Materials provided Block Start

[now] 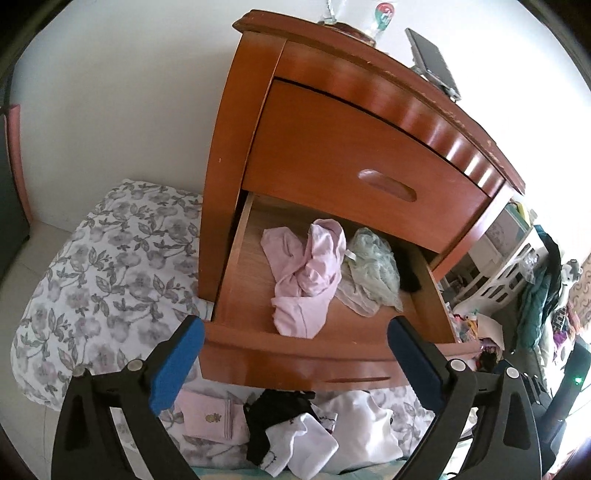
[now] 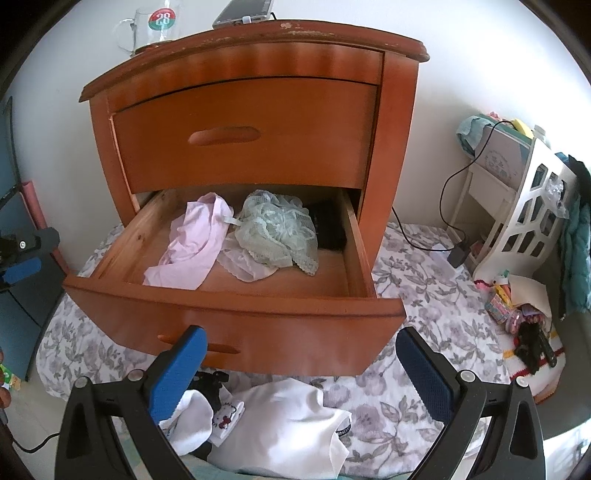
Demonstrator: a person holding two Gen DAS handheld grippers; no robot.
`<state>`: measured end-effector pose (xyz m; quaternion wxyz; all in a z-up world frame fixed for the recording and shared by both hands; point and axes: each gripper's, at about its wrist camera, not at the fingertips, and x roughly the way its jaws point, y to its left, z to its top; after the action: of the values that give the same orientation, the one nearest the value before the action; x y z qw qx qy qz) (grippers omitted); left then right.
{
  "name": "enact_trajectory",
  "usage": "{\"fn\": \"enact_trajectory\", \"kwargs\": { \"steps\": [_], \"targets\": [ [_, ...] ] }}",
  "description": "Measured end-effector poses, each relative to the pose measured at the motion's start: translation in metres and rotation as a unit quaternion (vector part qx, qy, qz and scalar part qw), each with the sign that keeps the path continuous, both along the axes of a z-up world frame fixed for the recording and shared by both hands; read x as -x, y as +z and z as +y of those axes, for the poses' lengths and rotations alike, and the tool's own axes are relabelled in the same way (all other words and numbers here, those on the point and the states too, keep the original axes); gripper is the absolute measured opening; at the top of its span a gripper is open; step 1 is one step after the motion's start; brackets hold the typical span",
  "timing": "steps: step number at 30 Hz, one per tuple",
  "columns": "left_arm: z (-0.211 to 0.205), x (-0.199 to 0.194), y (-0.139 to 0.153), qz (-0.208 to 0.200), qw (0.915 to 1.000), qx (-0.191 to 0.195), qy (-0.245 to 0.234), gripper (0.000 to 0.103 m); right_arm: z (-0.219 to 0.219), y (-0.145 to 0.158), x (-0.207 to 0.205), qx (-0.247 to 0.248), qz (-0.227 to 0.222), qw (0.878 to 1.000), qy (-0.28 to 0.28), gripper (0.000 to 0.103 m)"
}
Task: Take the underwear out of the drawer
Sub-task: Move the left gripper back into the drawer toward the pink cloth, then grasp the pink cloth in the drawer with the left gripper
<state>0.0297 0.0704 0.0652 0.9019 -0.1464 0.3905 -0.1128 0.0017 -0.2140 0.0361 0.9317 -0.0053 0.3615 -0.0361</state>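
floral bedspread (image 2: 424, 295) under wooden nightstand (image 2: 258, 122), white clothes (image 2: 291, 424) (heaped) in front

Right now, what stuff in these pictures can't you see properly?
- Dark garment at the back right of the open drawer: both views, shadowed under the closed top drawer, kind unclear.
- Sheer pale piece: mostly covered by the green lace underwear.
- Black item on the floral sheet: left wrist view, partly under the drawer front and white clothes.
- Glass mug: cut off by the top edge.

White walls (image 2: 461, 74) behind a wooden nightstand (image 2: 391, 147); white shelf (image 2: 517, 206) beside it
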Motion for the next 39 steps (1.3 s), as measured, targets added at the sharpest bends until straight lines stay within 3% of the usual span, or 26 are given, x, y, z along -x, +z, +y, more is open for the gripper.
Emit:
{"fn": "enact_trajectory", "kwargs": {
  "steps": [19, 26, 39],
  "targets": [
    [-0.021, -0.053, -0.013, -0.014, 0.9983, -0.024, -0.052, 0.103, -0.007, -0.016, -0.048, -0.008, 0.000, 1.000, 0.004, 0.103],
    [-0.035, -0.075, -0.022, 0.012, 0.9950, -0.058, -0.081, 0.103, -0.011, -0.021, -0.060, -0.009, 0.000, 1.000, 0.002, 0.103],
    [-0.045, -0.123, -0.039, 0.104, 0.9857, -0.087, -0.101, 0.102, -0.016, -0.032, -0.078, -0.011, 0.006, 1.000, 0.001, 0.103]
  ]
}}
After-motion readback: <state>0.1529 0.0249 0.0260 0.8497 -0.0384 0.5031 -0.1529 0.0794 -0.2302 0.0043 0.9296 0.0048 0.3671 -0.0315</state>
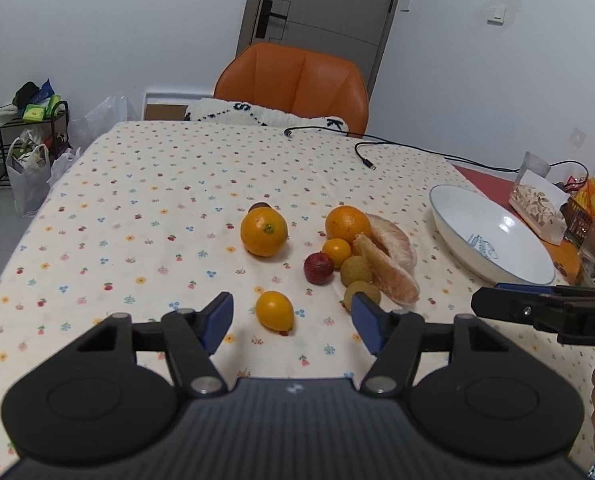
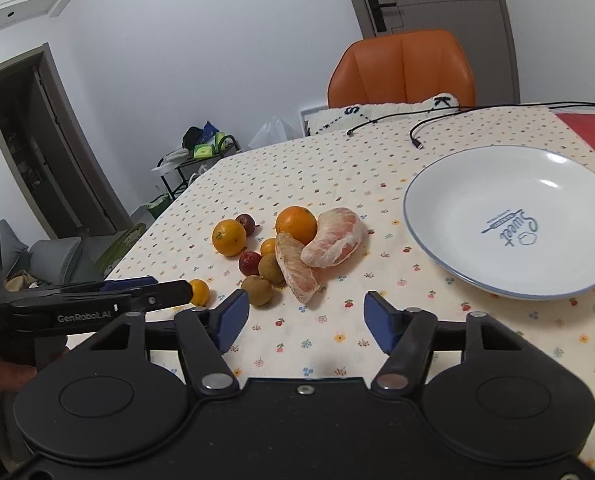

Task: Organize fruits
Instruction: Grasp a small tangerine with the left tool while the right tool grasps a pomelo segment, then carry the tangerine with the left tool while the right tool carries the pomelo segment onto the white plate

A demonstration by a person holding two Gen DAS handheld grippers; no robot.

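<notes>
Fruits heaped mid-worktop: two round oranges [image 1: 263,231] [image 1: 347,224], small oval yellow kumquat [image 1: 275,310] alone at 6 o'clock of the heap, long axis slanting toward 5 o'clock; two peeled pink pomelo wedges [image 2: 315,250], long axes running 11 to 5 in left wrist view. Floral cream tablecloth [image 1: 157,208] bare toward 9 o'clock; near strip clear too. White blue-rimmed ceramic plate [image 2: 457,184] at 3 o'clock, marked "Sweet". Left gripper [image 1: 293,322], jaws apart, kumquat between them, untouched. Right gripper [image 2: 307,320], jaws apart, empty, pointing at wedges. "GenRobot.AI" readable on left gripper's side.
</notes>
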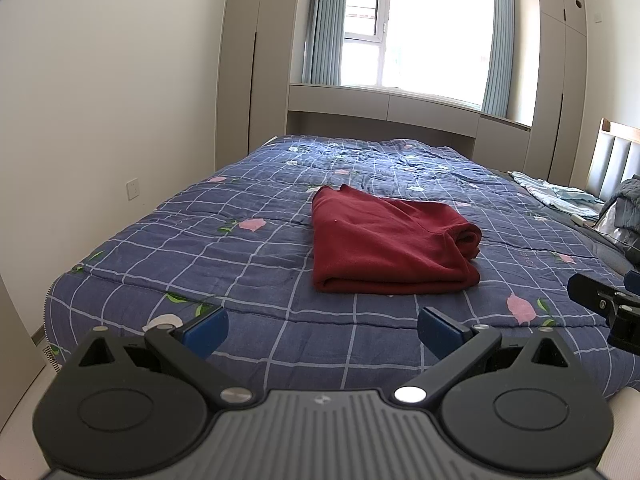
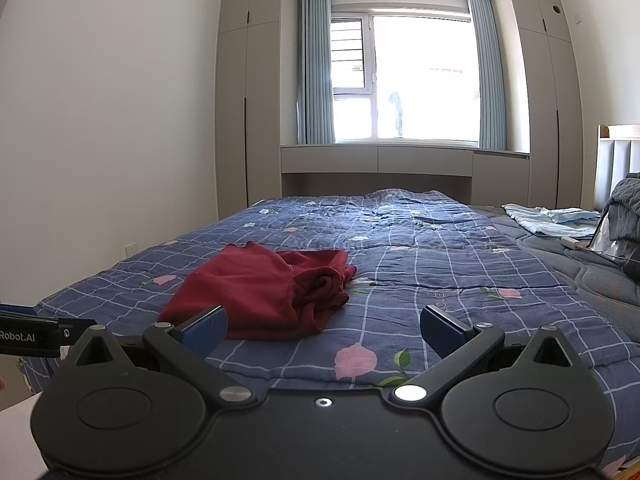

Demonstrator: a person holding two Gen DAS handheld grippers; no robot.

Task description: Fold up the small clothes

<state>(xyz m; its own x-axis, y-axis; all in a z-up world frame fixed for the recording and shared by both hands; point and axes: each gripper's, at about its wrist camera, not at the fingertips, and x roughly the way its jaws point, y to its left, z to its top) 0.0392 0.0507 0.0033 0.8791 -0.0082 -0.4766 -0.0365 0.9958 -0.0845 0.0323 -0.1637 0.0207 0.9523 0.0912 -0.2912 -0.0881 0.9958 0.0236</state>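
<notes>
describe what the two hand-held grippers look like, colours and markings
Both match: the left hand-held gripper and right hand-held gripper have black linkage arms on round black pivot housings, silver screws and blue finger pads. The left's body is ribbed grey; its side reads "Robot.AI" in white.

The left gripper (image 2: 28,336) shows only as a black sliver cut by the right wrist view's left edge; the right gripper (image 1: 616,308) is likewise clipped at the left wrist view's right edge; the grey bundle (image 2: 624,208) by the headboard (image 2: 618,160) runs out of frame; the red garment (image 1: 384,240) hides its inner layers within its folds.
</notes>
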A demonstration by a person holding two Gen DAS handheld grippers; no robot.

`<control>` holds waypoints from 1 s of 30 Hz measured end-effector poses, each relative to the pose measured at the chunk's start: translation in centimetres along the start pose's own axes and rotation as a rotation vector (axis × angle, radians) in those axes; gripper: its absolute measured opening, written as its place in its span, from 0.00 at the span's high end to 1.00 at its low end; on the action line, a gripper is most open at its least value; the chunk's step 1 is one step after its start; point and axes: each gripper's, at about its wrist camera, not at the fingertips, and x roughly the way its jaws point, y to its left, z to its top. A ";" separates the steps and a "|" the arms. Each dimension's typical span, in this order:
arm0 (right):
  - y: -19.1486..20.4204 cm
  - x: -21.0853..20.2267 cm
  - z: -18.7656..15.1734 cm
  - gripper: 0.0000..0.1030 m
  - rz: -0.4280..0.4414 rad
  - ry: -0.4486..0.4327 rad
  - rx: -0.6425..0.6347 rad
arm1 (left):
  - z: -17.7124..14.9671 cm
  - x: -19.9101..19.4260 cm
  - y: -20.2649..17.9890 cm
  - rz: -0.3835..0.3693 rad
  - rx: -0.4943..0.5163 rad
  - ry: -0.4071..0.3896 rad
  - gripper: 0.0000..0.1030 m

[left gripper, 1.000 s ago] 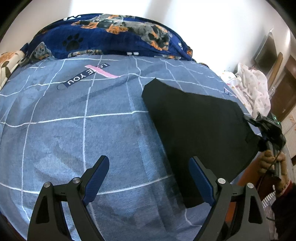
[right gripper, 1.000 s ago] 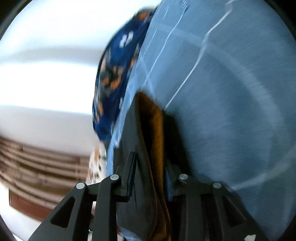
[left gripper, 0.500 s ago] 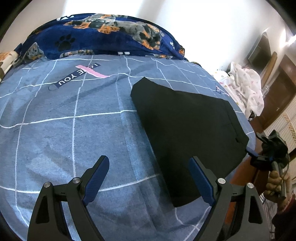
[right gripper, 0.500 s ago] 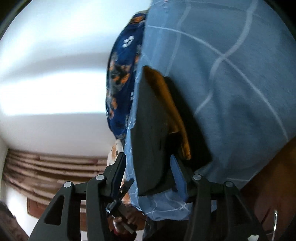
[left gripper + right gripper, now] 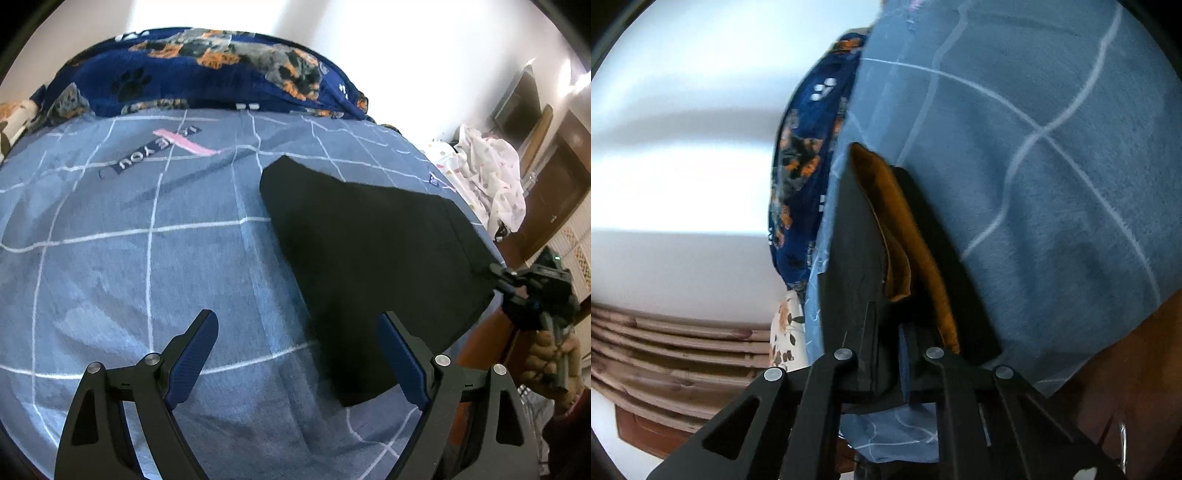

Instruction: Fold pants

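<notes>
Pants (image 5: pixel 369 251) folded on bedspread (image 5: pixel 129 266).

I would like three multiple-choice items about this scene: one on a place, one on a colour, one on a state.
1. Where do the black pants lie?
A. on the blue checked bedsheet
B. on the floor
C. on a chair

2. What colour is the pants' inner lining?
A. white
B. green
C. orange-brown

3. How is the left hand-held gripper?
A. shut on the pants
B. open, holding nothing
C. shut on the blanket

Key: 1 A, the sheet shows all around them; 2 C, the right wrist view shows it between the black layers; 3 B, its blue pads stand wide apart over the sheet.
</notes>
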 end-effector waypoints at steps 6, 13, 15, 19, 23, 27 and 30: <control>1.7 -1.7 -2.8 0.91 0.039 0.012 -0.021 | 0.6 0.0 -0.7 -0.008 0.016 -0.014 0.15; -5.6 -0.3 -3.6 0.94 0.090 0.031 0.213 | 0.2 1.8 -2.2 -0.007 0.067 0.022 0.15; -5.2 -0.4 -3.4 0.94 0.088 0.036 0.191 | 0.1 2.2 -2.6 -0.001 0.090 0.029 0.15; -5.7 -0.5 -3.5 0.94 0.106 0.036 0.207 | -0.2 3.7 -2.8 0.016 0.097 0.064 0.15; -5.7 -0.9 -3.7 0.89 0.121 0.036 0.217 | -0.8 4.5 -2.4 0.015 0.087 0.078 0.15; -5.8 -1.2 -3.4 0.76 0.146 0.029 0.225 | -1.4 4.9 -2.2 0.012 0.090 0.073 0.15; -5.1 -1.9 -3.3 0.66 0.155 0.012 0.214 | -1.6 5.0 -2.0 0.008 0.079 0.075 0.15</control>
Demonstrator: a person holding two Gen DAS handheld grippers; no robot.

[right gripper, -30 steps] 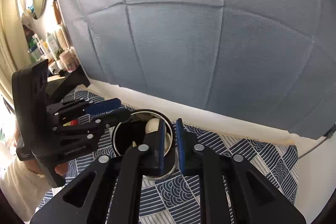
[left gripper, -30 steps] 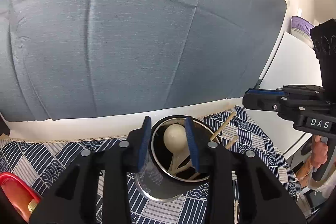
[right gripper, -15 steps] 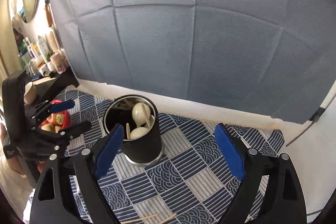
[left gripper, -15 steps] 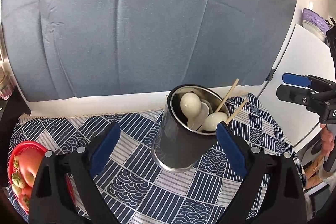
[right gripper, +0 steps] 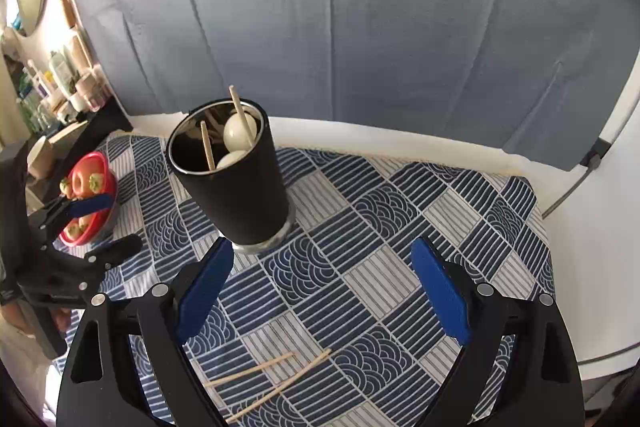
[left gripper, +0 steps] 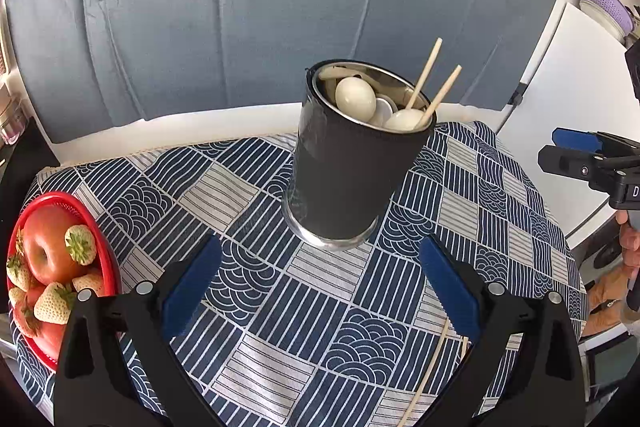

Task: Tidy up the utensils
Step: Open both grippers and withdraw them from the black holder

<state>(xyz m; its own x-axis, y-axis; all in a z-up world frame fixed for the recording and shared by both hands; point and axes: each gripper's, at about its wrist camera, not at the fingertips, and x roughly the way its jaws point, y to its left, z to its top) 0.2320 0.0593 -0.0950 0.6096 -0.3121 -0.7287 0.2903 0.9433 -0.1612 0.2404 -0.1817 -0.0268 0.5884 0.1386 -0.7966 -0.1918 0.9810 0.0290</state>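
Surface (right gripper: pixel 400 227) under blue patterned cloth, grey backdrop (right gripper: pixel 360 27) behind. Utensil holder (left gripper: pixel 352 163) upright beyond left gripper (left gripper: pixel 320 287), opening, empty; right gripper (right gripper: pixel 320 291) spread above loose chopsticks (right gripper: pixel 264 379).

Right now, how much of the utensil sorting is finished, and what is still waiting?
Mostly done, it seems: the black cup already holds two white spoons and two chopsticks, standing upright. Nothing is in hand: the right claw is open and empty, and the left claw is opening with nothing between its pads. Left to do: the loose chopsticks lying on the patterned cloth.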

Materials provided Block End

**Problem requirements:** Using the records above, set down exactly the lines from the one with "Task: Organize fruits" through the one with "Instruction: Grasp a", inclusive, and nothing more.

**Your solution:**
Task: Organize fruits
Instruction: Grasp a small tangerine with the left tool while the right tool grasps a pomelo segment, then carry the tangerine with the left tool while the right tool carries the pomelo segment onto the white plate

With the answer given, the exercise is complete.